* [The problem]
Each line below from the one containing "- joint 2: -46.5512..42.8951" through the one containing "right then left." is to be given again exactly, and no line outside that span.

* [Supplied information]

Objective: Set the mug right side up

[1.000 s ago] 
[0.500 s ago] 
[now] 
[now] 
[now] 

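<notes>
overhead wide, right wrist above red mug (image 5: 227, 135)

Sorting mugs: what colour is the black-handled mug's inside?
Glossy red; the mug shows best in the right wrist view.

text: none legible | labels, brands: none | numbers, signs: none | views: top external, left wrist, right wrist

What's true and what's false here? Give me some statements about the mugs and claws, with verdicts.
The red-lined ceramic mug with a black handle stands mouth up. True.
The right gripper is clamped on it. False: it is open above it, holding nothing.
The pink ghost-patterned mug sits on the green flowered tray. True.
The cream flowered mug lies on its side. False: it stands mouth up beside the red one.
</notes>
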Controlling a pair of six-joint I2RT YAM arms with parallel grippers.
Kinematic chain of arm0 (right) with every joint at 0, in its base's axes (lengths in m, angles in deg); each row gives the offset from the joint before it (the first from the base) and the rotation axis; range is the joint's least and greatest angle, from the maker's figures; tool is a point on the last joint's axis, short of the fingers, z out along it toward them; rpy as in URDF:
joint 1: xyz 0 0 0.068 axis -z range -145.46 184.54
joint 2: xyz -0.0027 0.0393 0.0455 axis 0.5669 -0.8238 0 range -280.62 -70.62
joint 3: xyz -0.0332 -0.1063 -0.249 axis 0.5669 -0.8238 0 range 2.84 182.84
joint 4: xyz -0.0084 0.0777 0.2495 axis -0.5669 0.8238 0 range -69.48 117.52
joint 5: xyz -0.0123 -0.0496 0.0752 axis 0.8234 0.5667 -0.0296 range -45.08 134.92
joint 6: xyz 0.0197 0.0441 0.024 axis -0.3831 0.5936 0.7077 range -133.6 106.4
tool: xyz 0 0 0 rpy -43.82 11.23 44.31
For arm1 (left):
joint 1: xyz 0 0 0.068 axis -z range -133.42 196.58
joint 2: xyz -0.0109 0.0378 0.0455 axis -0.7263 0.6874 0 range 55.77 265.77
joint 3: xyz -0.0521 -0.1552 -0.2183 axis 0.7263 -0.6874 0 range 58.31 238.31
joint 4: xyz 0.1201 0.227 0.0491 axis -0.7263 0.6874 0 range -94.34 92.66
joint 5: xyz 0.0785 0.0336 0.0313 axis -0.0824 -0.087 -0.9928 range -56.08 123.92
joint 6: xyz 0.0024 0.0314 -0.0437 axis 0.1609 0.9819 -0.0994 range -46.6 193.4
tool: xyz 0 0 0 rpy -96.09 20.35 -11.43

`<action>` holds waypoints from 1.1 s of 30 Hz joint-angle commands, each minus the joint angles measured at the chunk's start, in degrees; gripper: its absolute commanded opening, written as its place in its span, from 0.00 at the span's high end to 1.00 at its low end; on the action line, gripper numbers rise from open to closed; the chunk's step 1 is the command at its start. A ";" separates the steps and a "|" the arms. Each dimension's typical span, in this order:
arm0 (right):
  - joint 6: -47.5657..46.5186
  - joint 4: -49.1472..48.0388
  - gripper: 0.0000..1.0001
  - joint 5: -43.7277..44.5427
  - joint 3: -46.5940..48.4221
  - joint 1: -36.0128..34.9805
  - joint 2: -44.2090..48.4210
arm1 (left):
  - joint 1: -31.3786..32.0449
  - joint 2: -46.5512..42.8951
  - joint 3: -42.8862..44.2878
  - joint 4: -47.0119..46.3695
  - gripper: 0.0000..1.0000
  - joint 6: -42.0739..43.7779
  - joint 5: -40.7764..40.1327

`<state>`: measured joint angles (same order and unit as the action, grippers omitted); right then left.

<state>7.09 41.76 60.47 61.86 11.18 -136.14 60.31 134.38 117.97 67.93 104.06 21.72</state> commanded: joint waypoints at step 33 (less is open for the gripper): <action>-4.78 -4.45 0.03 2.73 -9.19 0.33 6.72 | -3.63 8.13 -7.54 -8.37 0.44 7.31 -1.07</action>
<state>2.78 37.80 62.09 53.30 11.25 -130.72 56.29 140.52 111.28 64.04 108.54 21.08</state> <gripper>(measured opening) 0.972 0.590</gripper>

* [Reply]
  - joint 2: -46.5512..42.8951
  - joint 3: -42.8862..44.2878
  - joint 4: -47.0119..46.3695
  - gripper: 0.0000..1.0000
  - joint 6: -42.0739..43.7779
  - joint 5: -40.7764..40.1327

`<state>`: measured joint angles (same order and unit as the action, grippers omitted); right then left.

No more work remains on this exercise.